Wu Jianren (T: 吳趼人, S: 吴趼人, P: Wú Jiǎnrén, W: Wu Chien-jen; 1866–1910), also known as Wu Woyao (T: 吳沃堯, S: 吴沃尧, P: Wú Wòyáo, W: Wu Wo-yao) was a Chinese writer of the late Qing period.  A native of Foshan, Guangdong province,  he is known for several novels, namely Bizarre Happenings Eyewitnessed over Two Decades and The Sea of Regret. Wu Jianren is a representative figure of modern Chinese novel for his innovation and technique. The period in which he created his works is ahead Lu Xun by at least one decade, and his technique about narrators and centralized character is ahead of other novels that was written at the same time. From 1902 to 1910, Wu Jianren wrote the most articles in the group of writers who responded to Liang Qichao's "revolution of Chinese novel". His novel 《二十年目睹之怪现状》(Bizarre Happenings Eyewitnessed over Two Decades) and 《九命奇冤》(strange grievance case of nine lives) has deeply influenced modern Chinese literature.

Life 
Wu Jianren was born in 1866, Foshan, Guangdong province. His great-great-grandfather, grandfather, and his father all works for the Qing government. Soon after he was born, his family changed his name from Baozhen to Woyao. Wu Jianren start to go to school when he was eight, then he enrolled in Foshan Academy(Foshan shuyuan) at the age of 12. He lived in poverty since his father passed away in 1882, at that time he was 17 years old. In 1883, 18 years old Wu Jianren moved to Shanghai and start working as a waiter in the tea house, clerk in Jiangnan Manufacture General Bureau(now known as Jiangnan shipyard). Since 1897, he started to edit 《字林沪报》(Zilin Shanghai news)、《采风报》(Wind collector news)、《奇新报》(Peculiar news)、《寓言报》(Fable news), etc. Later in 1906, he became the Chef editor of 《月月小说》(alternative title All-story monthly). Then, he continues his life as a writer, his work includes fables, biography, and opera. He has never been rich in his life; he died in October 1910 (45 years old) because the poverty and overwork.

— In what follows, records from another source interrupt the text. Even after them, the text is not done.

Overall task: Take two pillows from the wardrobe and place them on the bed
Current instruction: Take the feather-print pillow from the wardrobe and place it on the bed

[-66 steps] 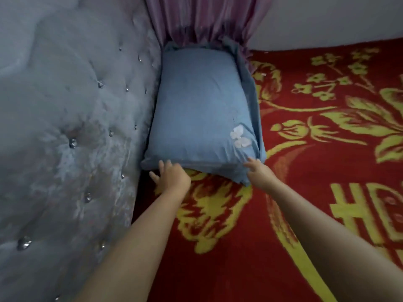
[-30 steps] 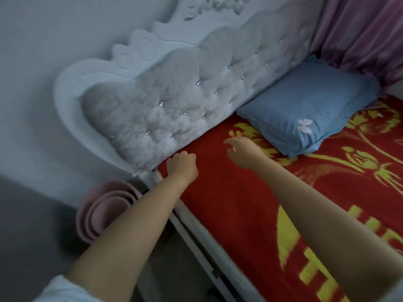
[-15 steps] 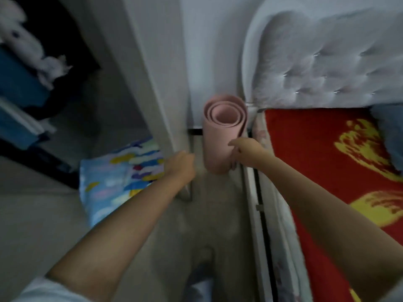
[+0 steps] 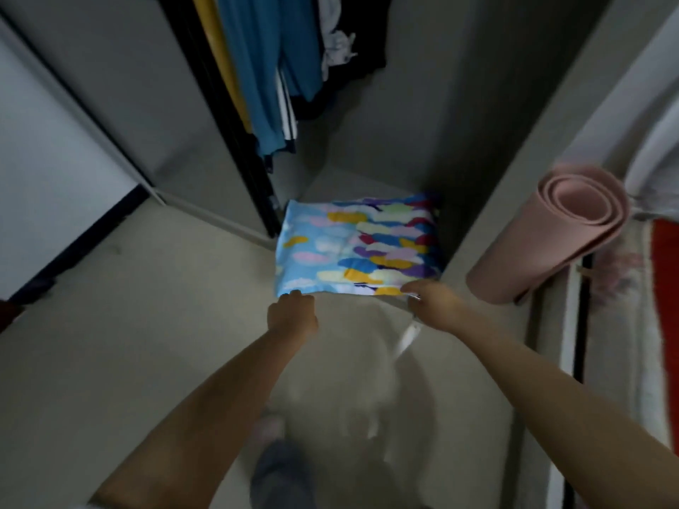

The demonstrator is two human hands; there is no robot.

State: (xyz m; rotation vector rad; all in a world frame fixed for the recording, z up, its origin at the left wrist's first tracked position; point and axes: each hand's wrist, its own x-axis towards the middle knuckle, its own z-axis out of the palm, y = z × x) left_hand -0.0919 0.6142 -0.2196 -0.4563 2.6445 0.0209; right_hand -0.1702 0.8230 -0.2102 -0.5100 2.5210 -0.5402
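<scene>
Both hands, earlier empty by the mat, now grip the patterned pillow's [image 4: 358, 244] near edge.

A home bedroom; wardrobe [image 4: 422, 104] of hanging clothes [image 4: 268, 67]; bed [image 4: 665, 288]

The room was dim, with a pale floor [image 4: 121, 343]. Clothes [image 4: 264, 75] hung ahead. A rolled mat [image 4: 551, 244] stood rightward.

Dim, flat indoor light; motion blur, wide-angle bending at edges.
</scene>
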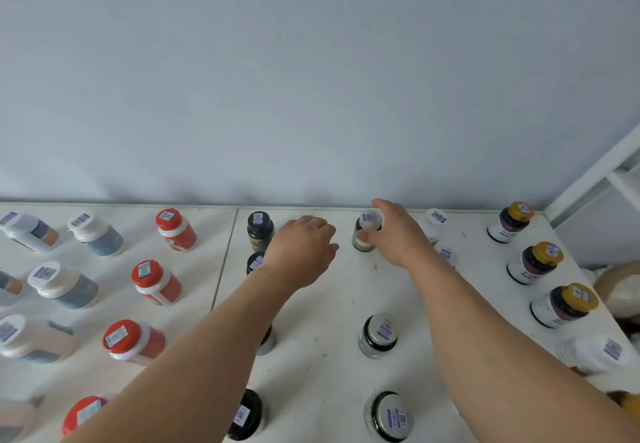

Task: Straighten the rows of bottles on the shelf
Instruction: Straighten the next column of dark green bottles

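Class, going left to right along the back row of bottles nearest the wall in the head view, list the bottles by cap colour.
White cap → white cap → red cap → black cap → silver-white cap, held by the right hand → white cap → gold cap.

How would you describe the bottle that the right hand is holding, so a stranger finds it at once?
Start at the grey wall and take the back row on the white shelf. The green bottle with a pale cap stands right of the black bottle. It alone has the right hand around it.

both forearms bare (no sleeves showing).
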Available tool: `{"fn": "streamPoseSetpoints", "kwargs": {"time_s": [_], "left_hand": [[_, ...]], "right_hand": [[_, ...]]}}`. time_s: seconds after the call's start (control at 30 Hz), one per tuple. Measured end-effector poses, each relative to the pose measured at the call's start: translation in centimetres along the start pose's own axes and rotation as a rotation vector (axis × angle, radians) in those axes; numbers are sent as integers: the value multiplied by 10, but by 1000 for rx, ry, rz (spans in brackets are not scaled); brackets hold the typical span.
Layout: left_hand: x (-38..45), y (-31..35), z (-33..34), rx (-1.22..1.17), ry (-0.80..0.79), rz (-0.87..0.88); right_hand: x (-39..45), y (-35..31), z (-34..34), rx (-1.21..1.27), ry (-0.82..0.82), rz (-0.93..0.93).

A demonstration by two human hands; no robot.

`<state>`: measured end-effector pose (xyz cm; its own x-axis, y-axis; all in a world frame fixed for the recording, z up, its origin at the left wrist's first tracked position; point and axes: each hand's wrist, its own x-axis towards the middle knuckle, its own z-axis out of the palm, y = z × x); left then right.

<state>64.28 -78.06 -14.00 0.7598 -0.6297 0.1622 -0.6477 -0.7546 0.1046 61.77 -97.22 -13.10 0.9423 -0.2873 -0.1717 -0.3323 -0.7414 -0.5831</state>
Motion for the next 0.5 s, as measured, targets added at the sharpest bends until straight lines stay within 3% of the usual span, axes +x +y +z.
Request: {"fn": "streamPoseSetpoints", "kwargs": {"time_s": [0.13, 0.3, 0.5], "left_hand": [[11, 21, 16, 12, -95, -41], [20, 31, 21, -13, -218, -133], [37, 36, 22, -311, -300, -320]], "right_hand": [[12, 16, 2, -6, -95, -21], [20, 19, -1, 82, -92, -35], [18, 15, -17, 124, -105, -109]]}}
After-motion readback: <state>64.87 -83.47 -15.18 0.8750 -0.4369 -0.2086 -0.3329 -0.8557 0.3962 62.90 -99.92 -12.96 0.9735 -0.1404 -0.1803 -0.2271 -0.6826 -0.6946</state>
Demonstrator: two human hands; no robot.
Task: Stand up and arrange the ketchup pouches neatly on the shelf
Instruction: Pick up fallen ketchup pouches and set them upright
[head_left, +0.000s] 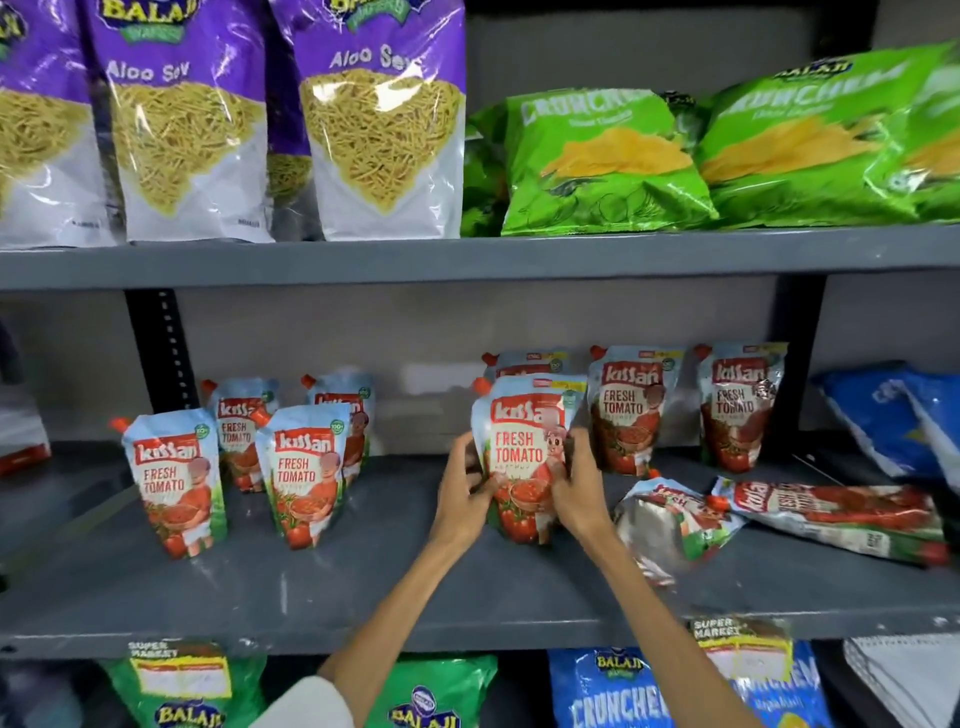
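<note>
Grey metal shelf carries the ketchup pouches, between snack bags above and below. Both hands clasp one upright pouch at mid-shelf: left hand on its left edge, right hand on its right. Four pouches stand left, three behind and right, two lie flat.

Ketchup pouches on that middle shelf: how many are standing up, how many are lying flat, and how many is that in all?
Standing on their own: 7, such as the leftmost pouch
Upright, held by left hand and right hand: 1, the held pouch
Lying flat: 2, the near fallen pouch and the far fallen pouch
Total: 10
</note>
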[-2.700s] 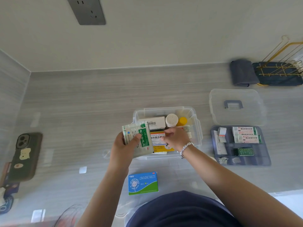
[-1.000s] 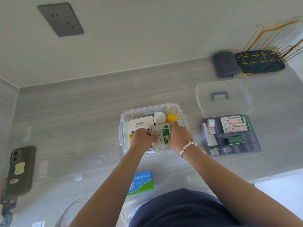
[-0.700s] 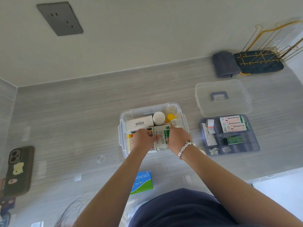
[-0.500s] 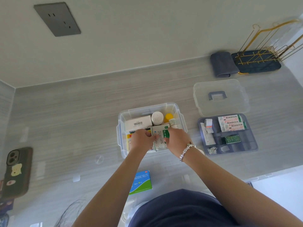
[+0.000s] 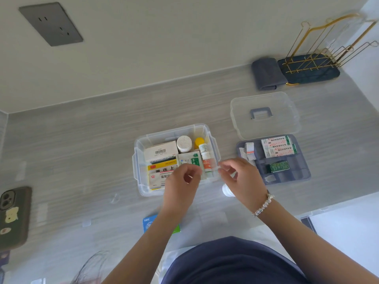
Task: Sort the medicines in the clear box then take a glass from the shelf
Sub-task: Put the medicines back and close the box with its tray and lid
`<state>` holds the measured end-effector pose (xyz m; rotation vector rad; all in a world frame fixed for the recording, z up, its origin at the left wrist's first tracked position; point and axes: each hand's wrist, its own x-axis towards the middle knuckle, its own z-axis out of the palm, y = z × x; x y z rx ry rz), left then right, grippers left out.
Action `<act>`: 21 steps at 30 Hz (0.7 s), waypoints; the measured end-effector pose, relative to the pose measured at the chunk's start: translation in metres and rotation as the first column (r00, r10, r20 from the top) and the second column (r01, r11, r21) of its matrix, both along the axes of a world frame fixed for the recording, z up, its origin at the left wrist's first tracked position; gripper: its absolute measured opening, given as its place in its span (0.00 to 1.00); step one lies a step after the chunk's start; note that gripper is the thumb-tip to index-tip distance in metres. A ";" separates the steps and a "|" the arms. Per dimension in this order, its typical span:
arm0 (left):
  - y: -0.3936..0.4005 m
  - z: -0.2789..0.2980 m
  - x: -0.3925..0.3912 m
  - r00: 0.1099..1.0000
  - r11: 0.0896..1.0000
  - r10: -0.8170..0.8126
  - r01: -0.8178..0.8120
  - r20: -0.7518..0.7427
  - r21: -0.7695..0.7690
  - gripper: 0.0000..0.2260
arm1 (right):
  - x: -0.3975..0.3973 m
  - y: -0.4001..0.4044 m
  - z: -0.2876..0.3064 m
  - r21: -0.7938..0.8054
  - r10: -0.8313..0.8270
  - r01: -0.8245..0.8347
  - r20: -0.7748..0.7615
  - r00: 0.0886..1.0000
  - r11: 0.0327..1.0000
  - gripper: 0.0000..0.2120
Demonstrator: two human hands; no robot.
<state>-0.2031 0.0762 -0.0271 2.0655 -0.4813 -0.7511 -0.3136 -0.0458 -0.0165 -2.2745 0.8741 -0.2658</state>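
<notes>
The clear box [image 5: 137,160] sits mid-counter. It holds a white barcoded carton [image 5: 160,151], a yellow carton [image 5: 162,167], a white-capped bottle [image 5: 184,143], a yellow-capped bottle [image 5: 199,141], a small dropper bottle [image 5: 204,150] and the green-and-white sachet [image 5: 190,159]. My left hand [image 5: 182,183] hovers over the box's near edge, fingers loosely curled and holding nothing. My right hand [image 5: 242,179] is just right of the box, fingers apart and holding nothing. A blue-green tablet box [image 5: 148,223] lies near me, partly hidden by my left forearm.
The box's clear lid [image 5: 264,114] and its grey divider tray [image 5: 291,175] with small packets lie to the right. A gold wire rack [image 5: 320,58] on a dark mat and a folded grey cloth [image 5: 266,73] stand at the back right. A phone [image 5: 13,216] lies far left.
Both hands pressed the green-and-white sachet down into the box, then let go of it and drew back toward me. The sachet now stands among the cartons.
</notes>
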 end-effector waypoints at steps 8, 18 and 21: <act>-0.019 -0.016 -0.061 0.985 0.993 -0.031 0.050 -0.171 0.107 0.05 | -0.049 -0.028 -0.036 0.250 -0.012 0.065 -0.208 0.978 0.966 0.11; -0.044 -0.038 -0.091 0.959 0.990 0.082 -0.046 -0.272 0.136 0.16 | -0.057 -0.045 -0.053 0.693 -0.120 0.223 -0.195 0.973 0.685 0.09; -0.042 -0.034 -0.095 0.942 0.994 0.094 -0.072 -0.321 0.082 0.16 | -0.058 -0.044 -0.043 0.723 -0.159 0.216 -0.148 0.976 0.656 0.05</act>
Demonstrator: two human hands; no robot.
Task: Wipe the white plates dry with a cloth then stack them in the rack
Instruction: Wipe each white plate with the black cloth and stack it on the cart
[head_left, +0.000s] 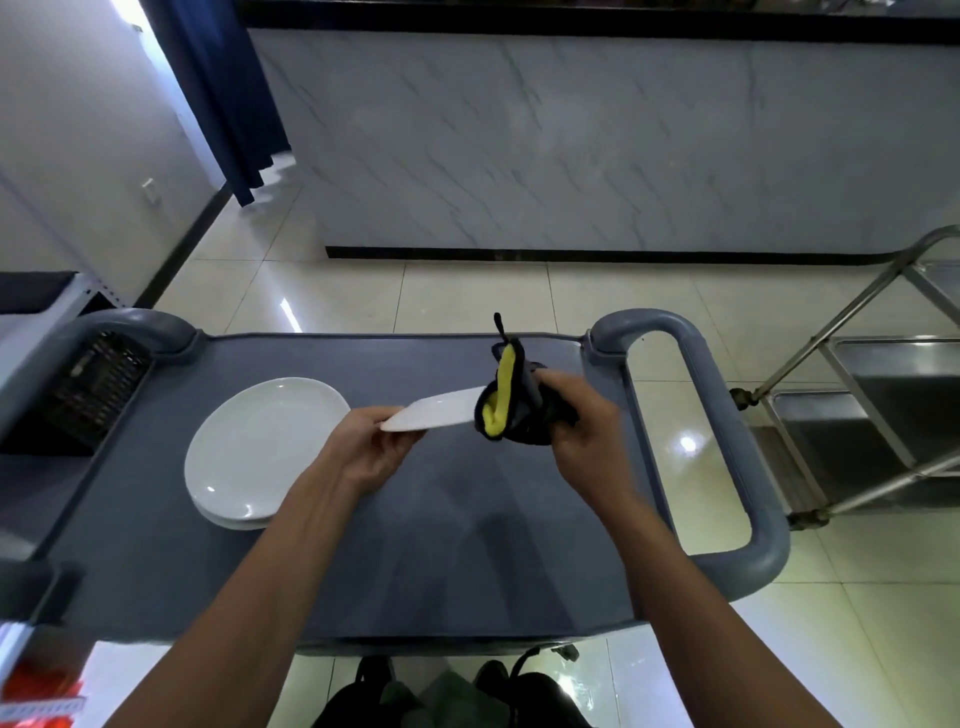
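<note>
Above the grey cart top (426, 545), my left hand (371, 441) grips the near-left edge of a white plate (436, 411) held nearly edge-on. My right hand (576, 418) holds a dark cloth with a yellow inside (506, 400) wrapped over the plate's right rim. A stack of white plates (260, 452) lies on the cart at the left. At the cart's left end stands a black rack (98, 389), partly hidden by the cart handle.
The cart has grey loop handles at the left (130, 322) and the right (727, 415). A steel trolley (883, 405) stands to the right on the tiled floor. A marble-faced counter (597, 145) runs across behind.
</note>
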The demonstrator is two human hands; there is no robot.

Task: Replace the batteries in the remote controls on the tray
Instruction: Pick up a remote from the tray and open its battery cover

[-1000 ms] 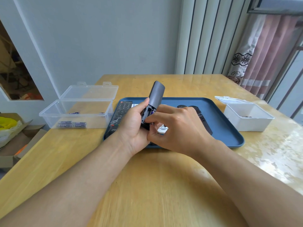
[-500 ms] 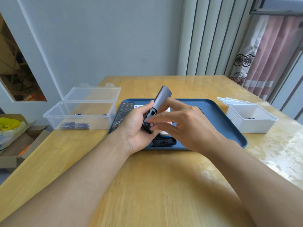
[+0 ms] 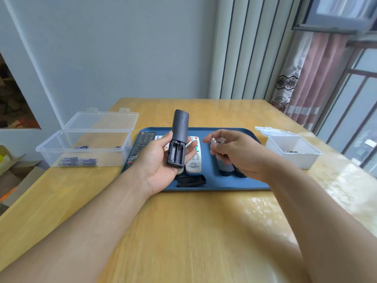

Between 1902 and 1910, Wu Jianren start to publish his work. He used the knowledge that he learned in traditional Chinese study, created many great pieces of Novels-poetry, anecdotes, fiction criticism and joke collections. By the influence of Liang Qichao's "revolution of Chinese novel", he starts to writing the "New Novel". In those social novels, he uses irony to reflect his concern of the loss of traditional Chinese culture and shows social problems in China.

Writing style
Wu Jianren wrote novels for an audience who did not receive a classical education, and he used everyday vernacular speech in his works.

Wu Jianren recorded stories from newspapers that he could use as a source in his work within a notebook. Bao Tianxiao, the editor of early Republican journal Funu Shibao 妇女时报 and another novelist who wrote an account of Wu Jianren's notebook, used this technique to write Shanghai Chunqiu (上海春秋; Shanghai records).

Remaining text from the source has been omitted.